Live notation at the Arnolfini

I was honoured to take part in the live notation unit’s event at the Arnolfini on Friday, and to perform with Alex McLean and Hester Reeve in the evening.

Live notation is a project exploring connections between Live Art and Live Coding, both art forms revolving around performance, but with very different cultures and backgrounds.

The day started with workshops. The first one by Yuen Fong Ling played with the power structures inherent in Life Drawing. We tried breaking some conventions, instead of everyone drawing the same model – one scenario involved arranging the easels in a line where one person drew the model and everyone else copied the previous person in line. This ‘drawing machine’ resulted in an intriguing pictorial version of “Chinese whispers”. The second workshop involved programming choreography live via drawing and an overhead projector, firstly with workshop leader Kate Sicchio as the dancer, and then more and more livecoders joining in until the roles were reversed.

The performances consisted of a mix of live art and livecoding, and also served to demonstrate the breadth of approaches that these art forms represent – Wrongheaded performed a spectacular livecoding invasion of religious ritual, while Kate Sicchio followed beautiful instructions she’d received a couple of hours before interpreting Nicholas Poussin’s painting ‘The Triumph of David’ using brightly coloured silks. Thor Magnusson unleashed a sub bass rumbling agent driven visual approach to livecoding with a very considered minimal performance. As an audience member, I think livecoding needs a dose of cross fertilisation with related areas, especially if they are outside of the computer music sphere – we can think more about our roles, the situation and less about the mechanics. As a performer, I’m still processing (and waiting for photos) and will write a bit more on our performance in a few days.
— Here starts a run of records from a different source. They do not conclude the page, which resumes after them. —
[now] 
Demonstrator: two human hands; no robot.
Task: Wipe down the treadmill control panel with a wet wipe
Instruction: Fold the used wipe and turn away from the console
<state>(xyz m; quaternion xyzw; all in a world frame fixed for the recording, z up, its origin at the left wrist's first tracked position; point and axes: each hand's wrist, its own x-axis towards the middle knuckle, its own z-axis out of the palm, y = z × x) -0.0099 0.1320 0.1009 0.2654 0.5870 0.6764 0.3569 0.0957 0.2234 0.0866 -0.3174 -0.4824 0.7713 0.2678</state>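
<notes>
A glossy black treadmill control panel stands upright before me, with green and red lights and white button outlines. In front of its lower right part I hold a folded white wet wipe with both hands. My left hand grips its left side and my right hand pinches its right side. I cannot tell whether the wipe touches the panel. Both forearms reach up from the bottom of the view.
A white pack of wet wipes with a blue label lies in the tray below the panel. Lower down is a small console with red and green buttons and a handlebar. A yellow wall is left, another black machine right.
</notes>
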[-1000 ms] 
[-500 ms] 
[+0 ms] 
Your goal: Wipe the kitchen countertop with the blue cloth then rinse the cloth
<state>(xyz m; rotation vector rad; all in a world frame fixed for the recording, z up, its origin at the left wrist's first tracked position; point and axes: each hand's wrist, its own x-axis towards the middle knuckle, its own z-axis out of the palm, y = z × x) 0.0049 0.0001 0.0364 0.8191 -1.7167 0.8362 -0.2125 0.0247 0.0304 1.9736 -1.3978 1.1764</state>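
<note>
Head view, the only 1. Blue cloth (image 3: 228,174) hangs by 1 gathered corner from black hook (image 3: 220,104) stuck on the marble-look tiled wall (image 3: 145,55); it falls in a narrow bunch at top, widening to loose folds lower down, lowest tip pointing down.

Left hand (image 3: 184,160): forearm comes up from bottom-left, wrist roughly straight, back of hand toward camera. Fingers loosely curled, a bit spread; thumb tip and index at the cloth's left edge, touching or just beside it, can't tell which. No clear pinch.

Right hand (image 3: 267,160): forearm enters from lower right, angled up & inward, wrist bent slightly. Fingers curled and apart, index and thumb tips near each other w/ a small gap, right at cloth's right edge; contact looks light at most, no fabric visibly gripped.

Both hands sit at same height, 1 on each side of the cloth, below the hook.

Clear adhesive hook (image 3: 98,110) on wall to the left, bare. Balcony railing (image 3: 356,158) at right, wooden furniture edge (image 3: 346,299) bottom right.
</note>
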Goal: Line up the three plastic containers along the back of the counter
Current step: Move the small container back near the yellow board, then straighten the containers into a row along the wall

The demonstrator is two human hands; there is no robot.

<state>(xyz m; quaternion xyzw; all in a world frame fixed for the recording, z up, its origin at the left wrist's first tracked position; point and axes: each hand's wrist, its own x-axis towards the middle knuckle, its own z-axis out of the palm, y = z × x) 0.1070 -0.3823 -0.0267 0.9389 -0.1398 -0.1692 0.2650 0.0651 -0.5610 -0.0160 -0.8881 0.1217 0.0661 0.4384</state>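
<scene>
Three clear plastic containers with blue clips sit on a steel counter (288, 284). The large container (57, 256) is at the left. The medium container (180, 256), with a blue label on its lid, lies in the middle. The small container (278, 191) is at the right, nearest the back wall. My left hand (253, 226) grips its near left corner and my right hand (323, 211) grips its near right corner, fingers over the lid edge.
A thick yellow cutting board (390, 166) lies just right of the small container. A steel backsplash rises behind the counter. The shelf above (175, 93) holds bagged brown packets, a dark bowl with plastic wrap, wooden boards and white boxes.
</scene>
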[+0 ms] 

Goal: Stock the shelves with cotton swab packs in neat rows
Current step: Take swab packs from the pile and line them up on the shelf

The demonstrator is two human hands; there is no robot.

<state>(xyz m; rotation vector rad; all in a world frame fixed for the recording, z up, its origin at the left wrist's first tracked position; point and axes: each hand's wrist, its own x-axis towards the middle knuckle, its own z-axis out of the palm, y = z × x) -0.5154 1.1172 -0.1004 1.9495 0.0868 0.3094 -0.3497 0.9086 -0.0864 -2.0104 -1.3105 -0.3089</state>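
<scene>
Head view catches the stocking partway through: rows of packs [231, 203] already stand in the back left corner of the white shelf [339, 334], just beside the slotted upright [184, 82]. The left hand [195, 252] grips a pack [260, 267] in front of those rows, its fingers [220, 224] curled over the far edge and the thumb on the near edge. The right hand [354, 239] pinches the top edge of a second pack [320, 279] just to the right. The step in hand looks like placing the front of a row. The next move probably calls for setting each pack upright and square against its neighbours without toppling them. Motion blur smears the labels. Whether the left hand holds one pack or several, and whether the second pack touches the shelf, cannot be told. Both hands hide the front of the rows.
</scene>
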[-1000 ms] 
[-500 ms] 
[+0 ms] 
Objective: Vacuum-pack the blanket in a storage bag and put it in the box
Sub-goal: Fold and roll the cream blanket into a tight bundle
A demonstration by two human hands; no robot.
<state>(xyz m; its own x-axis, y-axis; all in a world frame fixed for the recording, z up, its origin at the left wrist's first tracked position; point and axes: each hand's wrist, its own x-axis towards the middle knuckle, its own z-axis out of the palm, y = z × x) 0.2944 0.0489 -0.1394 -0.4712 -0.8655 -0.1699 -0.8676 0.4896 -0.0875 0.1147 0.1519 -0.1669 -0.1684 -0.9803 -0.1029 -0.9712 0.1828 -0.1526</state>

Next week: Plant spirit drawing & social network livecoding

The next few days are going to be hectic – a train powered scramble between cities for various activities.

Firstly I’m taking part in FoAM’s Open House event on Saturday in Brussels:

Enter a rarity cabinet of people and experiments: a lively display of human-plant hybrids, tasty table conversations, crisis-proof clothing and other curios in their natural habitat – the FoAM lab. Expect to experience a colourful collection of sketches and prototypes in various stages of completion, providing an insight into the collaborative and creative processes developed at FoAM.

My part is going to involve various experiments with Germination X, some playtesting and getting more feedback so I can evaluate the mandrake avatar changes. I’ve also rebuilt the code for “draw your own plant spirit” – this time we can directly upload people’s drawings to the public server for testing their spirit designs in the game.

The second event I’m taking part in is Baltan Laboratories The Tool Series #5: FaceSponge Workshop with Aymeric Mansoux in Eindhoven on Wednesday 23rd. We’ll be examining and exploring our real data on social networks, looking behind the interfaces and protocols we are supposed to see, with a top secret collaborative social network livecoding interface which has emerged from the Naked on Pluto project.